Every line in the data below from the one containing "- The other" down to the one containing "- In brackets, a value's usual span", both included, must be retyped exactly; no other line is to appear.

Supplied material
──────────

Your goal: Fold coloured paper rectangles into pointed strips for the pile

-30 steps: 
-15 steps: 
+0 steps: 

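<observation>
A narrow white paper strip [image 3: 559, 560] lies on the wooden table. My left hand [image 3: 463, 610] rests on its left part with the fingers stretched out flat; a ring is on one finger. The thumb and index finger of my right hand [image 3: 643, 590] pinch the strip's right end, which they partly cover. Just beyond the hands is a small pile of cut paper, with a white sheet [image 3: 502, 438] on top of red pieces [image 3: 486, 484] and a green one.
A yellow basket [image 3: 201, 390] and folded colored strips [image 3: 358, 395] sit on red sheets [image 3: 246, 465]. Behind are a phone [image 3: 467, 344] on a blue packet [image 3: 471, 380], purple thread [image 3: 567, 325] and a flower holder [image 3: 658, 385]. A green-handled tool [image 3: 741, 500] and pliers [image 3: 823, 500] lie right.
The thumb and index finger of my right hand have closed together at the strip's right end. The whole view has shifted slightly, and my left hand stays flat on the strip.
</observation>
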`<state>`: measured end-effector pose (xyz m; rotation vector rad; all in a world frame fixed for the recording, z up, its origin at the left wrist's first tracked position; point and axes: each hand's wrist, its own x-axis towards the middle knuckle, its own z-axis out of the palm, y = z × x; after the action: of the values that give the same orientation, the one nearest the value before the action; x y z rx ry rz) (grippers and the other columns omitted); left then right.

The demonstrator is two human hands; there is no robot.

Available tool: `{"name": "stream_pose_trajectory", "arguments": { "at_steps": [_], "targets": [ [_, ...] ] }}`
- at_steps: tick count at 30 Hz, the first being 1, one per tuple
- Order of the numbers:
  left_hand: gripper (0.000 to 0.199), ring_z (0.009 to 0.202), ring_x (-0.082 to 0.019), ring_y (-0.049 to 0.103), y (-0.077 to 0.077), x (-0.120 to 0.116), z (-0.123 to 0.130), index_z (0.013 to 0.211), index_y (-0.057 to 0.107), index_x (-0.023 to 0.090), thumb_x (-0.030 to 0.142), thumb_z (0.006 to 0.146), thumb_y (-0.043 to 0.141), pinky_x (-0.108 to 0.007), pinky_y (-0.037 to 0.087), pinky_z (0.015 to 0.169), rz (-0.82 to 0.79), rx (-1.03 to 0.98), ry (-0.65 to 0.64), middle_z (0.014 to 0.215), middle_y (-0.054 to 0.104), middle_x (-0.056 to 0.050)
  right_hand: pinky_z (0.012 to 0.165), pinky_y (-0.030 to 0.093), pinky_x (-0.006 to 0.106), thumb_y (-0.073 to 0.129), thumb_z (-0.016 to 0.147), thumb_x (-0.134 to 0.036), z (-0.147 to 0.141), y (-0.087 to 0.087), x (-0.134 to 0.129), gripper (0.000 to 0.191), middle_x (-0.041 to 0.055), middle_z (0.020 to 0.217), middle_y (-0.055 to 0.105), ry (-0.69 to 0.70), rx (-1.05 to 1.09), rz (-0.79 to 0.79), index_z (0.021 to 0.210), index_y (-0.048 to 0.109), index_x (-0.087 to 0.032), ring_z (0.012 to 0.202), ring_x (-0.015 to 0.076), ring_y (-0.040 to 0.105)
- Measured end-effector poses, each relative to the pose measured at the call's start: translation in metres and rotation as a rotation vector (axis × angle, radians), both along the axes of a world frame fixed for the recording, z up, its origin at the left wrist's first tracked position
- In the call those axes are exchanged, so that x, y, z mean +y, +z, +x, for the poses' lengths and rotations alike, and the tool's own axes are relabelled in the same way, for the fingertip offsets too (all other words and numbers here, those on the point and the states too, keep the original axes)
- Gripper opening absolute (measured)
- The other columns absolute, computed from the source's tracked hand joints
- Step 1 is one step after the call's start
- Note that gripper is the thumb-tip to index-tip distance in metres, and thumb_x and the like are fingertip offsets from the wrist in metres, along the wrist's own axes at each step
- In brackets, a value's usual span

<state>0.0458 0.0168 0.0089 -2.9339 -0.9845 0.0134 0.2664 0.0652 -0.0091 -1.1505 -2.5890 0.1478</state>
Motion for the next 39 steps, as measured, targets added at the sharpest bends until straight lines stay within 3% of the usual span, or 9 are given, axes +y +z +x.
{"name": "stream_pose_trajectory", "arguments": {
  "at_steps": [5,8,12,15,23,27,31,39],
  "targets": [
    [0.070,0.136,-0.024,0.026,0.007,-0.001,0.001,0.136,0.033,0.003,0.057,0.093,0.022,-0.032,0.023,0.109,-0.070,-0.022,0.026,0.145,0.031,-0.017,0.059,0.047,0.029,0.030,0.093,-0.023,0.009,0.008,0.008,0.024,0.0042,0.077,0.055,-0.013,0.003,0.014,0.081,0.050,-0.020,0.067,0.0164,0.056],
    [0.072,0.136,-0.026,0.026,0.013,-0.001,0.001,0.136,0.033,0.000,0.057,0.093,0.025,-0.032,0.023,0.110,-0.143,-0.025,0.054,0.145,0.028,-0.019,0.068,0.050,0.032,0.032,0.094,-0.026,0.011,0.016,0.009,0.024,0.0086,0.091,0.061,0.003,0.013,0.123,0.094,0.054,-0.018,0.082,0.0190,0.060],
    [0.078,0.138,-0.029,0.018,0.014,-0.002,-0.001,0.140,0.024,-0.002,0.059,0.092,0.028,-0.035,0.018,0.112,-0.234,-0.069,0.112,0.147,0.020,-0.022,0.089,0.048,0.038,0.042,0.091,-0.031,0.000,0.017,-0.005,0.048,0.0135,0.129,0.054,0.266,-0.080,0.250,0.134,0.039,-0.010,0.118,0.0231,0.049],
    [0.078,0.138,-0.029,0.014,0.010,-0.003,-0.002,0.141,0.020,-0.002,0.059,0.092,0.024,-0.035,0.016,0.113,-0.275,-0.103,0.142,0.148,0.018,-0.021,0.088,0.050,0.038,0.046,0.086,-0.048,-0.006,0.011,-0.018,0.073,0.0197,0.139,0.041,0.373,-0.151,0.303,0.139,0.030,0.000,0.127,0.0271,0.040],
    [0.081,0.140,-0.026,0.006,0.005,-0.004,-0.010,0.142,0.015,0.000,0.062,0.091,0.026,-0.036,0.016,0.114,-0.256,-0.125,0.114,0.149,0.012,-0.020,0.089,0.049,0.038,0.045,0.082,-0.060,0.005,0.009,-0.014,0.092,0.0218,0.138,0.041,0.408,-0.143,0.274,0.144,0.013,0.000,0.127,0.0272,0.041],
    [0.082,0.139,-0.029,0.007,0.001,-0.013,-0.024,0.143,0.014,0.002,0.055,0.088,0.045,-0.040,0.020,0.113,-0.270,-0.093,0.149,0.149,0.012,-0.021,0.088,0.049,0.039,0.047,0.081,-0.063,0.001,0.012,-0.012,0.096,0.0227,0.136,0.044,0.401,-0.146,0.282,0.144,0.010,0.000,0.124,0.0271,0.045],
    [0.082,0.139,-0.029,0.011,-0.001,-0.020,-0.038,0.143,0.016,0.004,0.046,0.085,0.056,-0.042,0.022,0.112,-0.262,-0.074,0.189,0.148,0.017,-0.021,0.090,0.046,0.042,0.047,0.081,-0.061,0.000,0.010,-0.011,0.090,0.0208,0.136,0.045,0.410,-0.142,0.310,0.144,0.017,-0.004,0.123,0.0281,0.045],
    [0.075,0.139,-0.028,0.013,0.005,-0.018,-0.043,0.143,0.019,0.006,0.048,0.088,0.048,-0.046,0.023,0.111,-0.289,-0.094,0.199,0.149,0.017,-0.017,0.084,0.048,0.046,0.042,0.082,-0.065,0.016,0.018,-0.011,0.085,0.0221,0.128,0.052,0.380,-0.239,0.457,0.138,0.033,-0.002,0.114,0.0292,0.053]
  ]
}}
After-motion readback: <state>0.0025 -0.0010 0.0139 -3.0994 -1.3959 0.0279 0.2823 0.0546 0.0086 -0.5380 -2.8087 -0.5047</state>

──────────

Solution
- The other columns absolute, computed from the source's tracked hand joints
- Step 1 is one step after the call's start
- Note that gripper is the thumb-tip to index-tip distance in metres, and thumb_x and the like are fingertip offsets from the wrist in metres, along the wrist's own axes at each step
- In brackets, a value's usual span

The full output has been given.